Когда девушка очнулась, начинался рассвет. Все еще спали, кроме неутомимой Мавры, которая уже отправилась хлопотать по хозяйству, чтобы к пробужденью господ все уже было как надо.

«Поспать разве еще? – подумала Полинька и повернулась было на другой бок, но почувствовала, что не заснет. – Не стоит валяться. Встану».

Она начала медленно одеваться. Вечерней смуты как не бывало, на душе было спокойно и ясно.

Утро занималось доброе; загоревшаяся заря кинула розовый отблеск в комнату, и в этом розоватом свете стройная фигура девушки с рассыпавшимися по неприкрытым плечам золотистыми волосами была обворожительно прелестна. Вошедшая Мавра залюбовалась ею.

– Что ты за красоточка, барышня! Тебя бы за принца либо за королевича только и сватать. Что раненько поднялась? Ты бы… – начала было экономка и остановилась с открытым ртом.

Разом вздрогнули и старуха, и девушка: откуда-то издали донесся и потряс воздух какой-то отдаленный раскат грома, за ним – другой, третий – правильными перекатами, сливавшимися в один сплошной гул.

Мавра заахала, крестясь:

– С нами крестная сила! Что это? Да ведь это из пушек в городе палят.

Полинька стала дрожащими пальцами торопливо застегивать платье. Ей вспомнился вчерашний разговор, у нее мелькнула страшная мысль: «Татары!». И она с криком побежала в смежную комнату.

Старики уже проснулись и, переполошенные, поспешно накидывали одежду.

– Василий Иванович! – бормотал весь бледный Воробьев. – Палят… Я тебе говорил… Ах, Боже мой! Да где же мои сапоги?..

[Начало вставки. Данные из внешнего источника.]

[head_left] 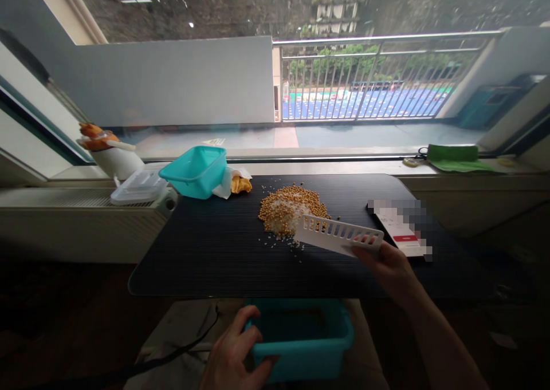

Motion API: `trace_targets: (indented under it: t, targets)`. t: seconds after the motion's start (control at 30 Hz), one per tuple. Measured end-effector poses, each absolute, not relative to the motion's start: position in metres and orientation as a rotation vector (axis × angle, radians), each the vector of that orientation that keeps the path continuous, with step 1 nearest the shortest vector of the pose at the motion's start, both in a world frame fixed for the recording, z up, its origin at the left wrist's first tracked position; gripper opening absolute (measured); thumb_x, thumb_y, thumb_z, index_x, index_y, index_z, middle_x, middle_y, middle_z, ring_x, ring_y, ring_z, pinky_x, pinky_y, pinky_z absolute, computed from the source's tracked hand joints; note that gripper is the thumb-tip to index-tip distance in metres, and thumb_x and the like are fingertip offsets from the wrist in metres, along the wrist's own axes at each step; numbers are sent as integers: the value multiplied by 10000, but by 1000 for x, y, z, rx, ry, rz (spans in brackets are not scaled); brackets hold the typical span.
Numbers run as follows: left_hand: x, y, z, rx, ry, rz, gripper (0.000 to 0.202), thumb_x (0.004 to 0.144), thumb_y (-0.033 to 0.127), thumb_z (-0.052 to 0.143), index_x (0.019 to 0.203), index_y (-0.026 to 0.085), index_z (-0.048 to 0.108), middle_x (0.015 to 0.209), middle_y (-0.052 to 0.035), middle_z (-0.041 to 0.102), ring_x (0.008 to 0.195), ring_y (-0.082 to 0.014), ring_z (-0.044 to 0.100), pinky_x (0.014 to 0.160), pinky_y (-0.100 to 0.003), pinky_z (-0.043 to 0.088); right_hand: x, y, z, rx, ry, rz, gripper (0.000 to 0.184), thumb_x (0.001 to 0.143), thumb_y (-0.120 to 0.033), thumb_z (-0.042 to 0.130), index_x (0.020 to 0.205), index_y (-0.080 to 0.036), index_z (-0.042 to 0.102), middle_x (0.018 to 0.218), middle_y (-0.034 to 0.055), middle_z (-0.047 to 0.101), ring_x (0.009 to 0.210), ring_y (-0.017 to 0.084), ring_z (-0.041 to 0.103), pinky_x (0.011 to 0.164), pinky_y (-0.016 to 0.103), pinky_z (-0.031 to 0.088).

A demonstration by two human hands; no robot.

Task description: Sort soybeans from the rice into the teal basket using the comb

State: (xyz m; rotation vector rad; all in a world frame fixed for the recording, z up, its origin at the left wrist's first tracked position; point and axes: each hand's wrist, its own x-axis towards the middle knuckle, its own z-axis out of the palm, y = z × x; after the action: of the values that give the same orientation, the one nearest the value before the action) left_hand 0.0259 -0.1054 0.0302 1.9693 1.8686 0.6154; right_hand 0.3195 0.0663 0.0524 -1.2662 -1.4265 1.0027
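In my right hand (389, 264) is one end of a white slotted plastic strip (330, 238), held on edge above the dark table. Its far end meets the near right side of a heap of soybeans (296, 198). White rice grains (283, 211) lie mixed into the middle of the heap, and a few are scattered in front of it. My left hand (240, 344) grips the left rim of a turquoise plastic bin (301, 361) just below the table's front edge. The bin's inside is dark, so I cannot make out its contents.
A second turquoise bin (197, 172) sits tilted at the table's back left, beside a crumpled yellow cloth (240, 184). A phone (401, 229) lies on the right of the black table (206, 264). Scissors (423, 152) and a green cloth (455, 158) rest on the windowsill.
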Motion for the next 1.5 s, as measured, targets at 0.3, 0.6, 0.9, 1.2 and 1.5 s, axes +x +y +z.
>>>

Кисельников в одном халате выбежал на крыльцо.

На дворе толпились полуодетые дворовые. Бабы хныкали.

– Ой, батюшка, родименький! Пропали наши головушки! Сейчас казак проскакал, говорил, татары к городу подошли. Тьма их тьмущая… Рыщут всюду, что волки.

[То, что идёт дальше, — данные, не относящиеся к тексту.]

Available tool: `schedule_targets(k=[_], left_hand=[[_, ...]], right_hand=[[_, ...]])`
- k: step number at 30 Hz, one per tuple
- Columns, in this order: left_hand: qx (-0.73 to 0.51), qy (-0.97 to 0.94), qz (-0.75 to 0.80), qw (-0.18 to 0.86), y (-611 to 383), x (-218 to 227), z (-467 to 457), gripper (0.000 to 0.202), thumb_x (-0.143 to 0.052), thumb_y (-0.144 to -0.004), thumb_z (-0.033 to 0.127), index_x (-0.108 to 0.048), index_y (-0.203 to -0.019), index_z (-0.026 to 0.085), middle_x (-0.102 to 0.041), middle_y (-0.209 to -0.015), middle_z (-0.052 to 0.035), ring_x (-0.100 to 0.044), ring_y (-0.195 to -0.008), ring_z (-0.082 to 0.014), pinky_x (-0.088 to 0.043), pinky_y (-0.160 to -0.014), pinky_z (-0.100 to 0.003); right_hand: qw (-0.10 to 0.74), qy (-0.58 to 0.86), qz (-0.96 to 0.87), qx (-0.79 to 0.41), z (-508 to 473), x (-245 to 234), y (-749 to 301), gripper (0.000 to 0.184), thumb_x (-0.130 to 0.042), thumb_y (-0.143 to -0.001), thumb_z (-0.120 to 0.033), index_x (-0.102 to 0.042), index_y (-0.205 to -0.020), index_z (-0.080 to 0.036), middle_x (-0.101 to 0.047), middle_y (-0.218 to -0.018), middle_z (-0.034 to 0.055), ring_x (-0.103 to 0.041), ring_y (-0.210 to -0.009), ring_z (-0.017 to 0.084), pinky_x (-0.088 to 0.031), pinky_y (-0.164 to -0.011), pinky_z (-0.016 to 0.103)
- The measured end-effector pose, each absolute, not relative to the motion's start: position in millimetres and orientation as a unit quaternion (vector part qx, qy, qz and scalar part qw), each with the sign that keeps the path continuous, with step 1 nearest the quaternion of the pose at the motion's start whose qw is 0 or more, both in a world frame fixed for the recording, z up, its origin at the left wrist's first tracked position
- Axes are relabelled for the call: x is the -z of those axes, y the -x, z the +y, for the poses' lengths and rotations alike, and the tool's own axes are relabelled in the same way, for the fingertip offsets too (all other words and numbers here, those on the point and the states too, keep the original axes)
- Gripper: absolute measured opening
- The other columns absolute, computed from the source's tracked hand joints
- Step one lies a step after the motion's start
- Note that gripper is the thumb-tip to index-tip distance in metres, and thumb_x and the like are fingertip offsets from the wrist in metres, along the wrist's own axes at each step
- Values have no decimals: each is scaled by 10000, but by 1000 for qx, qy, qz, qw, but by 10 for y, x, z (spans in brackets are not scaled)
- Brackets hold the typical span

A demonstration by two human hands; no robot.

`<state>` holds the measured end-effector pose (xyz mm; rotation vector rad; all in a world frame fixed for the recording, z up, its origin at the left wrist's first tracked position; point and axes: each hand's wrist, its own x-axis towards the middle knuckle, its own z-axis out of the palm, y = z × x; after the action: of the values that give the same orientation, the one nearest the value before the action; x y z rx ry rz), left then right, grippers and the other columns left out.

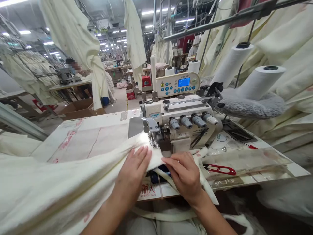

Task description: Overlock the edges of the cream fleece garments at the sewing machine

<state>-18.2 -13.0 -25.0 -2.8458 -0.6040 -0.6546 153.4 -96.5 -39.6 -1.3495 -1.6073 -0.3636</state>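
Cream fleece fabric [73,186] on table [97,130], edge at presser foot [153,137] of the overlocker [178,120]; left hand [133,171] flat, fingers straight; right hand [184,174] bent over the edge, pinch unclear; looks soft, light, limp, so hold flat near that edge.

directly ahead of both hands the sewing machine [178,114] blocks the way, its presser foot [154,138] just beyond the left hand [133,173] and four tension knobs [192,120] jutting toward the right hand [184,174]. to the left, the table [97,137] lies flat and open behind the cream fabric [61,189], which covers the near left side. to the right, red thread snips [218,169] lie on the table near the right hand, with flat surface beyond them. two thread cones [259,81] and heaped cloth [293,65] crowd the far right
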Motion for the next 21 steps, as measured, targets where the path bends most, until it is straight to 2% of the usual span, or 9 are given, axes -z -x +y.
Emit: schedule_targets(k=[3, 7, 11, 15, 18, 21], left_hand=[[200, 953, -224, 36, 154, 182, 12, 588, -286, -711, -62, -436, -1260, 86, -460, -1312, -133, -397, -1227, -228, -380, -1005, -437], [149, 961, -233, 5, 85, 92, 213, 553, -331, -745, -18, -402, -1280, 101, -422, -1338, -145, -366, -1248, -230, -344, -1027, -436], [102, 959, -265, 13, -89, -4, 430, 532, -361, -725, -27, -466, -1218, 146, -426, -1335, -146, -374, -1246, -236, -345, -1014, -435], [77, 951, -297, 29, -219, -37, 699, 481, -374, -729, -14, -537, -1156, 134, -408, -1349, -157, -344, -1269, -254, -316, -1028, -415], [96, 937, -335, 21, -36, 31, 769, 572, -403, -710, -8, -456, -1253, 163, -397, -1363, -142, -361, -1261, -243, -314, -1031, -405], [134, 908, -397, -15, 377, 137, 555, 649, -331, -710, -31, -332, -1332, 153, -381, -1374, -137, -409, -1231, -220, -386, -976, -376]], right_hand=[[471, 566, -652, 179, -818, 397, -1558, 138, -519, -855, -78, -633, -892, -147, -565, -732, 52, -492, -718, 181, -371, -663, 327], [455, 605, -627, 185, -746, 406, -1559, 135, -500, -885, -148, -635, -882, -151, -563, -763, 54, -500, -741, 186, -367, -687, 330], [494, 614, -597, 147, -900, 432, -1490, 141, -507, -873, -117, -610, -964, -149, -555, -844, 64, -505, -794, 183, -374, -717, 330], [494, 601, -621, 88, -1056, 456, -1366, 166, -487, -871, -86, -592, -983, -148, -554, -861, 69, -495, -807, 188, -378, -720, 339], [494, 578, -649, 32, -1107, 453, -1263, 160, -458, -889, -108, -585, -971, -160, -566, -860, 62, -501, -809, 188, -385, -714, 333], [504, 569, -648, -38, -1119, 450, -1168, 156, -438, -904, -157, -584, -957, -175, -585, -852, 50, -519, -798, 181, -395, -710, 314]])
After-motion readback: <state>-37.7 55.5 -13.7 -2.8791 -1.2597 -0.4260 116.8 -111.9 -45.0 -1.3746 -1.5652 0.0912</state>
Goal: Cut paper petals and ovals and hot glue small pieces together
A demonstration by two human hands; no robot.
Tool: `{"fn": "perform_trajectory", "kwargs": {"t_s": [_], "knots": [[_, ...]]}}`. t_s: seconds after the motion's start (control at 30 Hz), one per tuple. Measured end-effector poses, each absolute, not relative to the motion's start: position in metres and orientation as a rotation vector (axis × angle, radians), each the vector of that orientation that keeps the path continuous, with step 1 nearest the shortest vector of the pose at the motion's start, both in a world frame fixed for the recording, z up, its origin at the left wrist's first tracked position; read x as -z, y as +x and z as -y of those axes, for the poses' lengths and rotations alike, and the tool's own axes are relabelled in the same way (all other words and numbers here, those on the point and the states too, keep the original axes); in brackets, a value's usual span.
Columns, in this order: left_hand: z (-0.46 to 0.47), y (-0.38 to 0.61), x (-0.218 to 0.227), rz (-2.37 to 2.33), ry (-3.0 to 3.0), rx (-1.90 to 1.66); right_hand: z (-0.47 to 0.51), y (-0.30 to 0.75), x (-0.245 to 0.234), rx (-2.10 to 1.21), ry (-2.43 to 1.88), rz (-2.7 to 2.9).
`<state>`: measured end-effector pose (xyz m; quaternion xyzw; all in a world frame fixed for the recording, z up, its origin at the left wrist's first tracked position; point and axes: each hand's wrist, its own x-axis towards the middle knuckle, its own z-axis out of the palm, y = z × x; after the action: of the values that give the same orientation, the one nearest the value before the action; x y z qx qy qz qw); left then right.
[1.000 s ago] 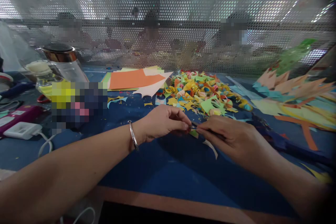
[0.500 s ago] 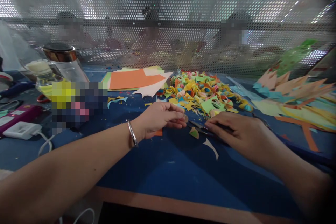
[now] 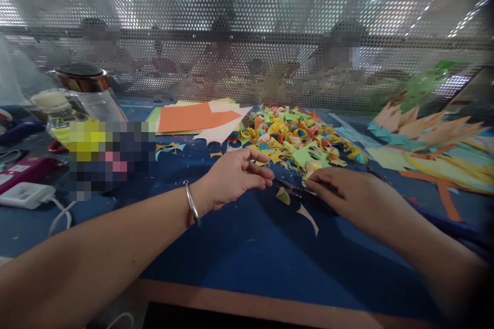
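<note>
- Head view: left hand [image 3: 235, 177] and right hand [image 3: 347, 196] both rest low over a blue table [image 3: 239, 257], fingertips facing each other and near but not touching.
- Thin dark tool [image 3: 295, 189] lies flat on the table. Its long axis runs left to right, with the left end a bit farther from the person. The free tip points at the left fingertips.
- The tool's right end goes under the right hand's fingers. The hand is palm down on it, and I can't tell whether it actually grips it.
- Left hand has the fingers loosely stretched toward the tool tip, just short of it, holding nothing.
- Small folded paper piece [image 3: 283, 195], green and orange, lies just on the near side of the tool, between the two hands and touched by neither.
- White curved paper strip [image 3: 309, 216] lies nearer the person, just left of the right hand.
- Silver bracelet [image 3: 192, 203] is on the left wrist.
- Pile of coloured paper scraps [image 3: 297, 136] sits just behind both hands.
- Orange sheet [image 3: 191, 117] lies on a stack at back left.
- Jar [image 3: 90, 91] stands far left.
- Pink box [image 3: 23, 170] at the left edge has a white label too small to read.
</note>
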<state>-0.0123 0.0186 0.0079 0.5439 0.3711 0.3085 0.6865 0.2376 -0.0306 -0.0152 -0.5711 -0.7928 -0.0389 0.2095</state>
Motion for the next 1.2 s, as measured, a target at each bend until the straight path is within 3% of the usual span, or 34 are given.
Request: {"fn": "perform_trajectory", "kwargs": {"t_s": [0.4,1.2], "knots": [[-0.019,-0.011,0.002,-0.820,1.447,-0.723,0.044,0.214,0.005,-0.147,-1.381,2.264],[-0.008,-0.011,0.001,-0.810,1.823,-0.820,0.044,0.210,0.005,-0.109,-1.361,2.283]]}}
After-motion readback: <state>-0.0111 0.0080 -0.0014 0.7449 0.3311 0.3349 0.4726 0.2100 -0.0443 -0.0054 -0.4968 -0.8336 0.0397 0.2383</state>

Вздрогнул и побледнел Кисельников.

Мало-помалу на дворе столпились все обитатели дома. Полинька жалась к отцу, как тростинка к крепкому дубу, но и сам этот дуб дрожал как осиновый лист.

Из деревни донеслись неистовый звук набата и дикие вопли. Было видно, как вспыхнула крайняя изба.

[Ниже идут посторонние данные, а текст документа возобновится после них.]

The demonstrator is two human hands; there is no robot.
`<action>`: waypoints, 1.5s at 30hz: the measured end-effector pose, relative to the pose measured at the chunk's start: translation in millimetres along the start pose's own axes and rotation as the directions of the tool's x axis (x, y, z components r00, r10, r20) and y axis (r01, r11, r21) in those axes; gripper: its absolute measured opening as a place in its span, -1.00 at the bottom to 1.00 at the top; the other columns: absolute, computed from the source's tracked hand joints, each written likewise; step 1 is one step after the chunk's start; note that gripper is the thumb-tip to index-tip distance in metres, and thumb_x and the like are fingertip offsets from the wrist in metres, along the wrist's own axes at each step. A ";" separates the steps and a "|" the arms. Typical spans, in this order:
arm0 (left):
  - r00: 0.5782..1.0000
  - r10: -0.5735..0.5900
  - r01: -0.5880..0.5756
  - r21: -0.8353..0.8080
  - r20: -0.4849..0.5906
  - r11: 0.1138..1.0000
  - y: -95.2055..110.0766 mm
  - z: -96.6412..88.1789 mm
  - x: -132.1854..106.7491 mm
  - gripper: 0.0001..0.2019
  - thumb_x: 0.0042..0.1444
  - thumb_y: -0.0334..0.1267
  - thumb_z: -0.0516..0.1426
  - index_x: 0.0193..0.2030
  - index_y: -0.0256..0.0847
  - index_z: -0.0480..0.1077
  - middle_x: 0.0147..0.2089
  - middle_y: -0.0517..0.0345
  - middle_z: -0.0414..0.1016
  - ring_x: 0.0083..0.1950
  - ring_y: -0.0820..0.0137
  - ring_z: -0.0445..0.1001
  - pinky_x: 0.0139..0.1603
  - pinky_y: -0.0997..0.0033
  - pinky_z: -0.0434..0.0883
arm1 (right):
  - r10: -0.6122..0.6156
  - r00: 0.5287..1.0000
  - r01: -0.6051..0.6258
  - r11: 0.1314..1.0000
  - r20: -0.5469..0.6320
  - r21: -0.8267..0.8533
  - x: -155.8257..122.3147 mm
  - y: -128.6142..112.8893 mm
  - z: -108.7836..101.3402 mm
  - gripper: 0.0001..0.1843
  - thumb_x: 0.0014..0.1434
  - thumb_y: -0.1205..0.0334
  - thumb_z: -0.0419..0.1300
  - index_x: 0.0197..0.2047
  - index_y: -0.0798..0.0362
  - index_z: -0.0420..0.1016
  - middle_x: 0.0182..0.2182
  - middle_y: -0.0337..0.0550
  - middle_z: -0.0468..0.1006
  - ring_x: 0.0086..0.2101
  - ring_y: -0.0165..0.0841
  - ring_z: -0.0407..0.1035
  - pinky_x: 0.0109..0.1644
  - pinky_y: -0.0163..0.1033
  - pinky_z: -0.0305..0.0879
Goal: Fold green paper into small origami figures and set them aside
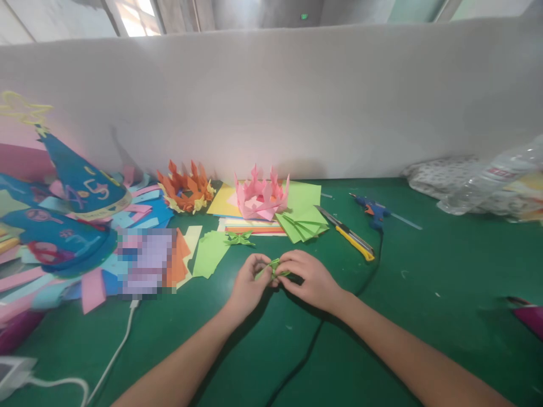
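Observation:
My left hand (248,282) and my right hand (307,277) meet over the green table (424,294), both pinched on a small folded green paper piece (274,267) held between the fingertips. Just beyond lies a finished green folded paper shape (240,238). A loose green sheet (211,252) lies to its left. A stack of green folded sheets (302,226) rests behind my right hand.
A pink paper crown (261,198) and an orange one (186,186) stand by the white partition (297,96). A yellow utility knife (350,234) and blue glue gun (373,210) lie right. Blue party hats (80,181) and paper strips crowd the left. Plastic bags (479,183) sit far right.

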State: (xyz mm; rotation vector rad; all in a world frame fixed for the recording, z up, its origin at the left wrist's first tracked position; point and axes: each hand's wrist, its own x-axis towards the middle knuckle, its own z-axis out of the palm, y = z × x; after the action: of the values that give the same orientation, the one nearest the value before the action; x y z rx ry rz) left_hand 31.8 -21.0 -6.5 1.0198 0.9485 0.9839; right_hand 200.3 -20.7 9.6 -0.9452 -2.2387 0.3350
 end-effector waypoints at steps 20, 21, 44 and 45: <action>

И вдруг вся равнина почернела от десятков всадников, словно выросших из земли. Воздух наполнился гортанными выкриками и фырканьем коней. С десяток желтолицых, скуластых всадников на поджарых скакунах примчались к усадьбе. Ворота выломали.

– Деревню жгут, проклятые! – в отчаянье воскликнул Василий Иванович, но тотчас же в нем страх заменился злобой. Он, быстро вбежав в комнату, схватил мушкет, который держал заряженным на случай, и вернулся обратно.

Татары уже ворвались.

– А, вы так! – пробормотал старик и прицелился.

Грянул выстрел. Не изменили рука и глаз старому воину: один из всадников схватился за грудь и тяжело рухнул с седла. Но через мгновение блеснула кривая татарская шашка над головой Кисельникова, и упал, как подкошенный, старик капитан, щедро орошая снег кровью из раскроенного черепа.

Полинька молилась, находясь как в чаду. Внезапно перед нею круто осадил коня широкоплечий богатырь татарин со зверским лицом и схватил ее за плечо. Она вскрикнула.

Евграф Сергеевич обеими руками уцепился за дочь, крича:

– Оставь, мерзавец!

– Ты, старая собака, молчи. А ты, красавица, не плачь! Мы тебя увезем, хану продадим. Будешь ты у него щербет пить, шелка носить. Тебе, душа, горевать не надо! – произнес татарин и, подняв девушку, как перышко, перекинул ее через седло.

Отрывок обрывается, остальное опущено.